Most states limit the number of weeks that the unemployed receive unemployment insurance. But, as macroeconomic indicators have shown that the economy has worsened, benefits are automatically extended.

A California Policy Lab study concluded that in at least 33 states, up to 30% of the unemployed receiving unemployment insurance benefits have lost access to extended state benefits because of the way unemployment levels are currently measured.

This malfunction occurred when state systems underestimated how many unemployed there might be and when beneficiaries were moved to other federal extended benefit (EB) programs and left out.

When the IUR falls below a specified rate, the systems automatically turn off benefits, leaving hundreds of thousands of Americans without the opportunity to receive weekly checks.

Currently, many researchers estimated that the problem has managed to affect more than 300,000 people who have applied for unemployment benefits and that 33 states could be at risk and affected.

During the fall, Alabama, Maryland, Minnesota, Minnesota, Ohio, South Carolina and Virginia had the problem.

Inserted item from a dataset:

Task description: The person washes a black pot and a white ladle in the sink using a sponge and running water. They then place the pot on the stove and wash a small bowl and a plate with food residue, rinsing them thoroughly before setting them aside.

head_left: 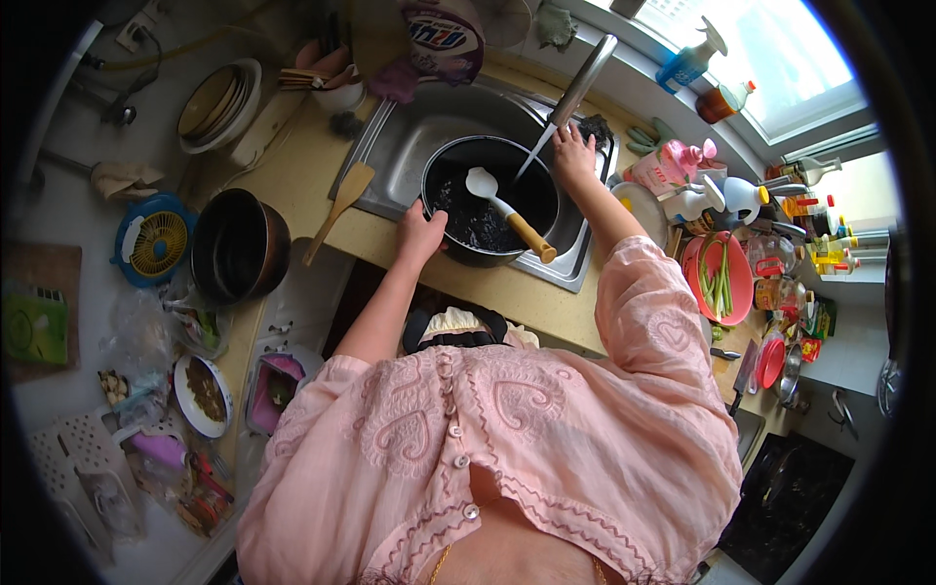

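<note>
A dark pot (444, 175) with water in it stands in the steel sink (395, 146). Across it rests a white ladle (499, 207), its wooden handle (531, 237) sticking out over the near right rim. From the faucet (583, 80) a stream of water (534, 151) runs into the pot. My left hand (421, 234) is closed on the pot's left edge. Fingers apart, my right hand (575, 156) reaches to the sink's back right, beside the faucet, close to a dark scouring pad (595, 127). Whether it touches the pad I cannot tell.
Left of the sink a wooden spatula (349, 193) lies on the counter, with an empty-looking dark pot (234, 249) and a blue fan (156, 239) farther left. At right are a pink basin (694, 263) of green stalks and several bottles (746, 200). Spray bottles (687, 63) line the windowsill.
</note>
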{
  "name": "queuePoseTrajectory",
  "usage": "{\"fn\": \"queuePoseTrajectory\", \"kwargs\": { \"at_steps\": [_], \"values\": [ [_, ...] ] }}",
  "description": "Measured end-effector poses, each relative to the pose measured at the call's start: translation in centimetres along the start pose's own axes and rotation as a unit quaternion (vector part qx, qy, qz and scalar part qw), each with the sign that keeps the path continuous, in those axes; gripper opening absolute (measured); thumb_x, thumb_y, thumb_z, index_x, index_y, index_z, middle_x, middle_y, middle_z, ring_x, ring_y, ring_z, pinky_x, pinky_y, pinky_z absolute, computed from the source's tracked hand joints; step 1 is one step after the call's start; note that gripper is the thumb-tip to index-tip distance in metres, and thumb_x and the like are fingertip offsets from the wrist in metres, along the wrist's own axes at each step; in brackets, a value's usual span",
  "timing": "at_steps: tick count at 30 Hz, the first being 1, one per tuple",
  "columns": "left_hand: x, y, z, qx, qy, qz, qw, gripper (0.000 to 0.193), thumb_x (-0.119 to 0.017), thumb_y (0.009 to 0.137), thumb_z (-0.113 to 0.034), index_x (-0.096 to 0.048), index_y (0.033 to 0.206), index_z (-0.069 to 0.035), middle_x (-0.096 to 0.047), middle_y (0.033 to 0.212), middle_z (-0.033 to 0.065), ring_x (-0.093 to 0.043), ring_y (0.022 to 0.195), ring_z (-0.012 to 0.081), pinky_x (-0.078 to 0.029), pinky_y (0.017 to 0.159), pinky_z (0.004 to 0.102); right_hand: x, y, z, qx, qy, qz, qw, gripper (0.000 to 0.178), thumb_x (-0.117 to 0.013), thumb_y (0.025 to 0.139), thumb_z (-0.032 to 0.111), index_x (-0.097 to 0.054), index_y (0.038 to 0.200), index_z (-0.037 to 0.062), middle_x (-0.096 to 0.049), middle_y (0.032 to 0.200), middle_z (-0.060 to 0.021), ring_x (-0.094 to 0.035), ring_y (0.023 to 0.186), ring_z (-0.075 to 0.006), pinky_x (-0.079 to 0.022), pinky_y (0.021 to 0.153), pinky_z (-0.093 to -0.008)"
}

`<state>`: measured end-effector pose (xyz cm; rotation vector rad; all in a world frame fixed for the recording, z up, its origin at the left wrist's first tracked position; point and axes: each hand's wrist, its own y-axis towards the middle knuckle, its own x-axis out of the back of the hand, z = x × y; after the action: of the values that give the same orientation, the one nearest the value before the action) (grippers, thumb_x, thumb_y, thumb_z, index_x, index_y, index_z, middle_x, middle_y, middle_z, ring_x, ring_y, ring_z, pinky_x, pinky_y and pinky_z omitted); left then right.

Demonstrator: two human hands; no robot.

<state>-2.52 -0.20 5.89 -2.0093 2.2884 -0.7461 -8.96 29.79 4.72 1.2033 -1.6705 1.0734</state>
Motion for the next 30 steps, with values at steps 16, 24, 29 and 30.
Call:
{"fn": "queuePoseTrajectory", "kwargs": {
  "at_steps": [16, 24, 29, 30],
  "values": [
    [0.0, 0.2, -0.8, 0.008, 0.012, 0.003, 1.0, 0.037, -0.051, 0.072, -0.021, -0.058, 0.105, -0.005, -0.065, 0.073, 0.0125, -0.061, 0.049, 0.0222, -0.052, 0.047, 0.0328, -0.1, 0.1, 0.0, 0.003, -0.005, -0.009, 1.0, 0.061, -0.04, 0.086, 0.015, -0.019, 0.143, 0.0136, -0.017, 0.15, 0.0024, -0.022, 0.136, -0.0184, -0.021, 0.104, -0.056],
    [0.1, 0.2, -1.0, 0.014, 0.018, 0.012, 1.0, 0.036, -0.051, 0.072, -0.021, -0.058, 0.104, -0.004, -0.064, 0.072, 0.0129, -0.062, 0.048, 0.0227, -0.052, 0.047, 0.033, -0.3, 0.2, 0.1, 0.003, -0.012, -0.013, 1.0, 0.058, -0.039, 0.087, 0.016, -0.021, 0.142, 0.0133, -0.017, 0.15, 0.0014, -0.023, 0.135, -0.0187, -0.022, 0.103, -0.0565],
    [0.1, 0.1, -1.3, 0.017, 0.024, 0.008, 1.0, 0.035, -0.051, 0.072, -0.02, -0.058, 0.103, -0.004, -0.064, 0.071, 0.013, -0.062, 0.048, 0.0226, -0.052, 0.047, 0.0329, -0.6, 0.3, 0.1, 0.005, -0.017, -0.017, 1.0, 0.056, -0.039, 0.088, 0.017, -0.023, 0.142, 0.0137, -0.017, 0.149, 0.001, -0.023, 0.135, -0.0192, -0.022, 0.103, -0.057],
    [0.1, 0.2, -1.3, 0.015, 0.024, 0.007, 1.0, 0.035, -0.051, 0.072, -0.02, -0.058, 0.103, -0.004, -0.064, 0.072, 0.0131, -0.062, 0.048, 0.0226, -0.052, 0.047, 0.033, -0.5, 0.2, 0.1, 0.005, -0.018, -0.015, 1.0, 0.056, -0.038, 0.088, 0.017, -0.023, 0.142, 0.0138, -0.017, 0.149, 0.001, -0.023, 0.135, -0.0192, -0.022, 0.103, -0.057]
  ]
}}
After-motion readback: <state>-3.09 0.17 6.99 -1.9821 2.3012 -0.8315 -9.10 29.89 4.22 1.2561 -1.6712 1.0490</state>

This error affected the benefits of about 25,000 workers in Minnesota alone. 

How do you fix this problem?

The study asked lawmakers and administrators of unemployment systems in the various states to evaluate the metrics they have used to determine the needs of the economy and the people who lost their jobs.

Some of the states introduced proposed legislation to revamp and modernize unemployment systems to avoid the problems identified in more than half of the states.